Your instructions —
Nothing in the data is to be left out; copy it exactly.

(Data section begins)

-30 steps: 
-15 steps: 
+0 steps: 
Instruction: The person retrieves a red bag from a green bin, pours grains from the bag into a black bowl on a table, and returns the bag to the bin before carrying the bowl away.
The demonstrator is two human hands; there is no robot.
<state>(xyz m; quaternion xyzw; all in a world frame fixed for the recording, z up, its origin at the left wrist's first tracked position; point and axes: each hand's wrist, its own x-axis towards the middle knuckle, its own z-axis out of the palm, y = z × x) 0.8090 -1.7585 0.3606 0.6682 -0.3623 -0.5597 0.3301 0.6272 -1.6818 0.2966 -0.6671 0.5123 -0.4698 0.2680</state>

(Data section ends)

Task output —
-30 steps: 
-15 steps: 
+0 steps: 
Instruction: The person retrieves a red bag from a green bin, pours grains from the bag into a black bowl on a table, and returns the bag to the bin before carrying the bowl away.
The demonstrator is two human hands; there is no robot.
<state>(xyz m; quaternion xyzw; all in a world frame fixed for the recording, z up, its origin at the left wrist's first tracked position; point and axes: each hand's wrist, its own x-axis towards the middle knuckle, its own z-axis out of the palm, y = z × x) 0.8090 -1.7585 0.3606 0.6682 -0.3623 -0.5597 0.3301 0.6272 -1.6818 0.2966 -0.6671 0.5123 -0.4698 0.2680</state>

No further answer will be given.